• _WHAT TO DO_:
Within the material below, count how many lines contain "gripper". Answer with only that number.

********

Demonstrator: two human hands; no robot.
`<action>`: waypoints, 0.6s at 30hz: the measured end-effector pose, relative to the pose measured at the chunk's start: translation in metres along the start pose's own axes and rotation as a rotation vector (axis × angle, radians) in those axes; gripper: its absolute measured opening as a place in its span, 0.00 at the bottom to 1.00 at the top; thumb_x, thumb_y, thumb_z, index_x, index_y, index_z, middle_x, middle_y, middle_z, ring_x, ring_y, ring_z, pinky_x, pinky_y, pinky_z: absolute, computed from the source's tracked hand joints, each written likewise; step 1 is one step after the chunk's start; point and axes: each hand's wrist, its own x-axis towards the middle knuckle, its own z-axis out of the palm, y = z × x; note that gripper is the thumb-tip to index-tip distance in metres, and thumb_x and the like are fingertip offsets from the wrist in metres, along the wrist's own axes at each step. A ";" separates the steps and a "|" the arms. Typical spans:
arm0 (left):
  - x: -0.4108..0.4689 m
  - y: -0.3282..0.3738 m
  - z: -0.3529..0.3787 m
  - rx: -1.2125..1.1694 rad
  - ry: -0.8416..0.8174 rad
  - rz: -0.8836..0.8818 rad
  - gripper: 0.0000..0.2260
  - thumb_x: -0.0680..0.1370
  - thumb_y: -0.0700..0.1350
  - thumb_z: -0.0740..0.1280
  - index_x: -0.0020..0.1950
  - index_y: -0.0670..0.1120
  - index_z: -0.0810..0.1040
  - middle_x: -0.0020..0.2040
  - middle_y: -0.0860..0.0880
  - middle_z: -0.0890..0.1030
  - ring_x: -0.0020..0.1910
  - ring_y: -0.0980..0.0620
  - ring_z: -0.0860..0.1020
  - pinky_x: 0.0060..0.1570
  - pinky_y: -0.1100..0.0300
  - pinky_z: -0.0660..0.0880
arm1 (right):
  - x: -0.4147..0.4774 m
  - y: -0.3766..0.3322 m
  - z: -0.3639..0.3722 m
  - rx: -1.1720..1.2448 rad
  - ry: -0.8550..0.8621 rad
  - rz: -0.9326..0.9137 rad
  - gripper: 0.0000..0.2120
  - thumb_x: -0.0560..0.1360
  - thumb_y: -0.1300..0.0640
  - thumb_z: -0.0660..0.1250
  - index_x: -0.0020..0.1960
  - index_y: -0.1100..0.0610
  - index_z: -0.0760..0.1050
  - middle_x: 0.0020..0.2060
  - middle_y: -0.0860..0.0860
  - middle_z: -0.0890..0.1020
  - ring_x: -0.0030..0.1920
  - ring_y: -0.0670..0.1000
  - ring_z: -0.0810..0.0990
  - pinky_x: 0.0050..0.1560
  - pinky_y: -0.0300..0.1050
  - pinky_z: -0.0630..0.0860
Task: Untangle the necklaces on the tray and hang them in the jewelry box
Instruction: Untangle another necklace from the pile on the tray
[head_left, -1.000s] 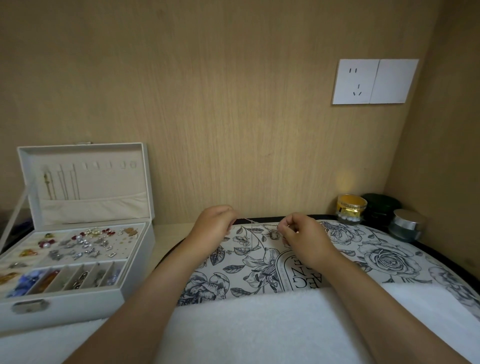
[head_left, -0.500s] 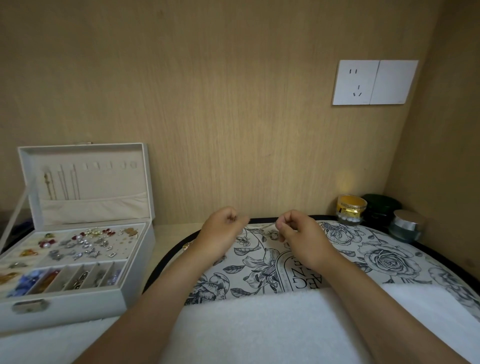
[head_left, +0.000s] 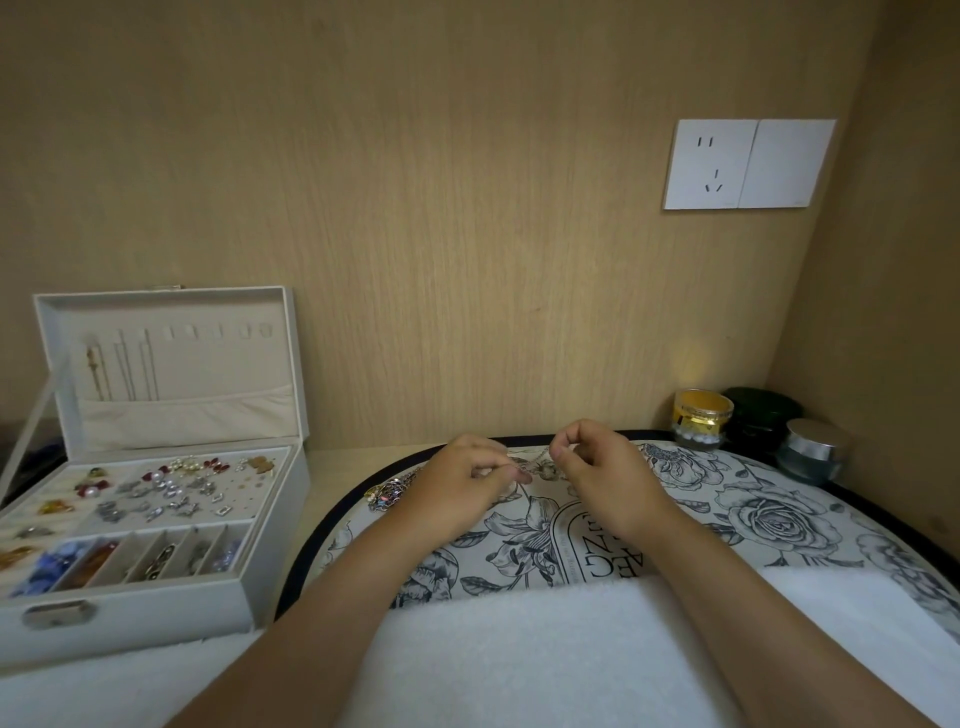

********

• _SOLUTION TO THIS EXERCISE_:
3